The girl's eyes shifted, reading instructions only she could see. She produced a heat-shielded envelope, black with a scarlet seal drilled into tiny sigils. You could smell the money in the glue. "Sign."
The panel spat six versions of Iris's name before grudgingly settling on one. Green light blinked in surrender. Envelope warm against her ribs, she tightened her pack straps and turned back into the crush.
The first bottleneck found her with drumbeats. A lion-dance float nosed into the lane, no temple relic but a corporate mascot stitched in platinum thread. Its AR-hinged jaw spat fire when the drums hit. The boys under the head moved too precisely, haptic bands jerking their limbs. Tradition remote-controlled.
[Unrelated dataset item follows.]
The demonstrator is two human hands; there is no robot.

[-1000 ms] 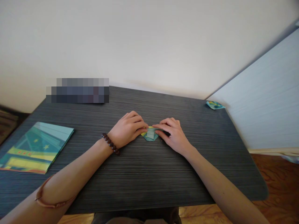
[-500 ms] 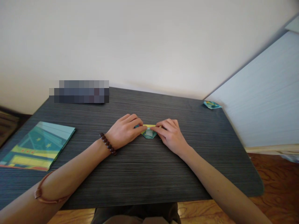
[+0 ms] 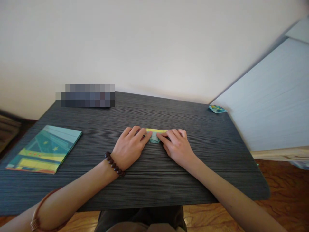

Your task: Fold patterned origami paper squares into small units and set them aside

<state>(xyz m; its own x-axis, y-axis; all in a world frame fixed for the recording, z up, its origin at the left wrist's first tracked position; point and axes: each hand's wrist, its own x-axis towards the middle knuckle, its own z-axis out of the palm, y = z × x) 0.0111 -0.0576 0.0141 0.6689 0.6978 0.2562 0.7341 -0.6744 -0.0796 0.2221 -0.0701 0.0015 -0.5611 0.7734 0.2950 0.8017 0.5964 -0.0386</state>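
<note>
Folded paper (image 3: 154,136): held down on the dark, finely striped surface (image 3: 154,180), directly between the two hands; both of its ends are partly covered by fingers.
Long axis of the folded paper: laid crosswise, from the left hand towards the right hand, roughly parallel with the near edge of the surface.
Pointing of the folded paper: the straight yellow edge is turned away from the person; the pale green side is tapered towards the person and ended in a short, blunt edge.
Left hand (image 3: 129,145): laid palm down, its thumb tip set on the left part of the folded paper and its other fingers bent; whether the paper is pinched or only pressed cannot be told.
Right hand (image 3: 178,146): fingertips set on the right part of the folded paper, the other fingers curled; pinching or mere pressing cannot be told here either.
Gap between the hands: narrow, with pale green paper shown in it.
Beaded bracelet (image 3: 113,164): worn on the left wrist.
Brown bangle (image 3: 35,222): worn farther up the left forearm.
Printed folded sheet (image 3: 44,151): laid left of the left hand, well apart, patterned with stars and yellow bands.
Small folded piece (image 3: 217,109): placed beyond and right of the right hand, near the far corner.
Pixelated object (image 3: 87,96): placed beyond and left of the left hand; its details are masked.
Pale panel (image 3: 265,96): stood right of the right hand, beside the surface.
</note>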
Handlers held the rope line taut. Phones rose. The alley she needed lay just beyond the float's flank. She folded under the rope, pivoted in the lion's shadow, came up clean on the far side.
The lion's jaw dipped at her. Or the program told it to. But the AR flame hiccupped, as if the code couldn't agree what she was. Handlers tapped wrists, frowning. No one looked at her.
The sky thickened with petals. Drone swarms loosed blossom projections, cones crossing until the promenade became a snow globe. Depth warped. People stopped to film. Iris kept to anchor points: the edge of a bollard, the seam of a curb, the leg of a sugarcane press. Petals clung to her jacket a second too long before dissolving.
The ferry concourse spat a tide of latecomers, umbrellas and raincoats clogging every inch. A warden blocked her, tablet raised, voice flat: "No passage during petal sequence. Please observe—"
She smiled with all her teeth. Shouldered past. His feet turned a fraction more than he meant, and the crowd opened a seam. She slid through.
The envelope thudded against her ribs. The kitten shifted in the backpack, claws scratching canvas, impatient. Iris exhaled smoke through her nose.
"Yeah, yeah. Still on time."
The kitten's claws dug sharp into her shoulder. MOVE. The thought wasn't hers. Above her, the koi's hologram glitched once more. This time it didn't reform. It stared straight at her and didn't look away.